The highly fragmented nature of FCT research acts as a significant barrier to it. The current section investigates the challenges for FCT RDE, as well as the recommendations that can be adopted to minimise the detrimental effects of the FCT research challenges. Based on literature and documentation review and expert consultations, this study outlines eight core FCT RDE challenges:

1.    FCT-Specific Data Standardisation: dearth of standards specific to FCT and FCT research.

2.    Technological Requirements for FCT Research: high heterogeneity of tools and lack of specialised capabilities.

3.    Importance of an Interoperable Data Infrastructure: need for the better interoperability of data spaces.

4.    Legal Policies and Regulation: handling a plethora of EU and national laws with complex application.

5.    Strengthening Cross-Stakeholder Trust and Enabling Transparency: low trust amongst stakeholders is driven by a lack of transparency.

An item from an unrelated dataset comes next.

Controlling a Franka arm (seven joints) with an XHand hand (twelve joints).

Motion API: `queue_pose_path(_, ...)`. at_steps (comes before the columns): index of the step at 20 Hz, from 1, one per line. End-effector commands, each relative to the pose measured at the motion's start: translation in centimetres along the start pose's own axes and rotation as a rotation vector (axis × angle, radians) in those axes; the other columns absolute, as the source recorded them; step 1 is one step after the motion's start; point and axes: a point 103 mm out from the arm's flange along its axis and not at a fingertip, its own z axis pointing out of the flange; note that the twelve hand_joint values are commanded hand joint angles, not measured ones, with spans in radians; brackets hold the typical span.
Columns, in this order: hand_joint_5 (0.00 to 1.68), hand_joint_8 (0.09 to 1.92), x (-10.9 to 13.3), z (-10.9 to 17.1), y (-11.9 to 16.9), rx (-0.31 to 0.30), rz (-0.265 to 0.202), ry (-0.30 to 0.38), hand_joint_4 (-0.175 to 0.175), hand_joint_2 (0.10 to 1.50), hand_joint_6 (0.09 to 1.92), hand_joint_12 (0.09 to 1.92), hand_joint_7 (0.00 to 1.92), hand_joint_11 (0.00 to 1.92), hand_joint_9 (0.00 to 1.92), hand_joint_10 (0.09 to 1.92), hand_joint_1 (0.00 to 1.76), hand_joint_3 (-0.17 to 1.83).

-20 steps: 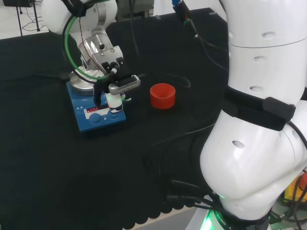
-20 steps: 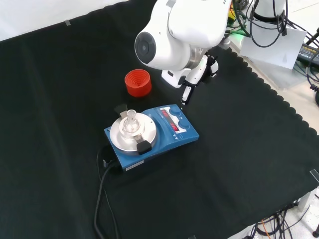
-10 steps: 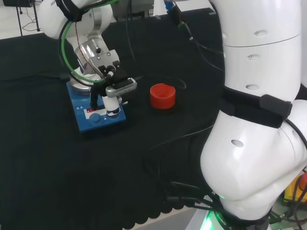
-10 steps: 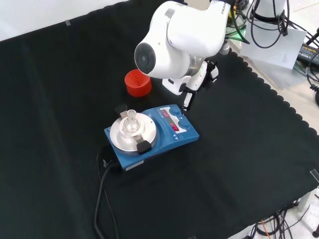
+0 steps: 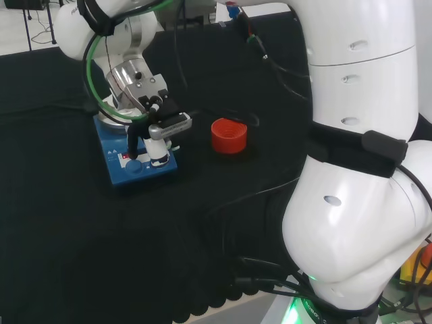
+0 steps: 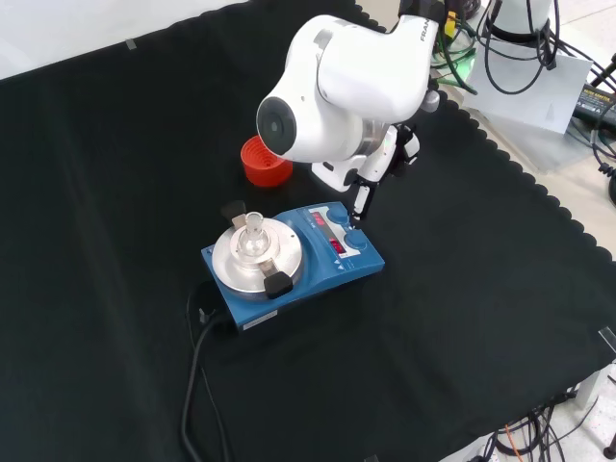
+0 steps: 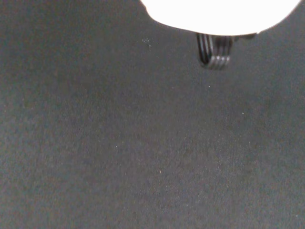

6.    Achieving Appropriate Data Control: absences of a common data management and governance framework.

7.    Data Quality Assurance: need for a reliable data quality assessment and verification tools; lacking clarity of data ownership.

8.    Intra-Organisational Issues: need for highly trained and experienced personnel.

The lack of FCT-specific standardisation in data collection, storage, and analysis increases the risks of inconsistencies and errors in the data and, subsequently, in research findings. A current issue is the management and accommodation of the vast spectrum of data formats used in FCT research: the multitude of data formats often requires a different set of tools and solutions for their sharing, processing, and storage. This also hinders the interoperability of data processing from multiple sources. Reportedly, another issue is the lack of pressure for organisations to comply with relevant standards, which is further enforced by the lack of FCT-specific standards, challenging the development and deployment of a successful FCT RDE. These aspects mark the pressing need for shared pan-European FCT data standards, regulations, and processes. The development of single-source search capabilities, paired with standardised FCT data and metadata vocabularies can increase the findability of resources. Furthermore, clear data governance framework needs to be created and applied to support the establishment of clear rules and procedures for FCT data sharing.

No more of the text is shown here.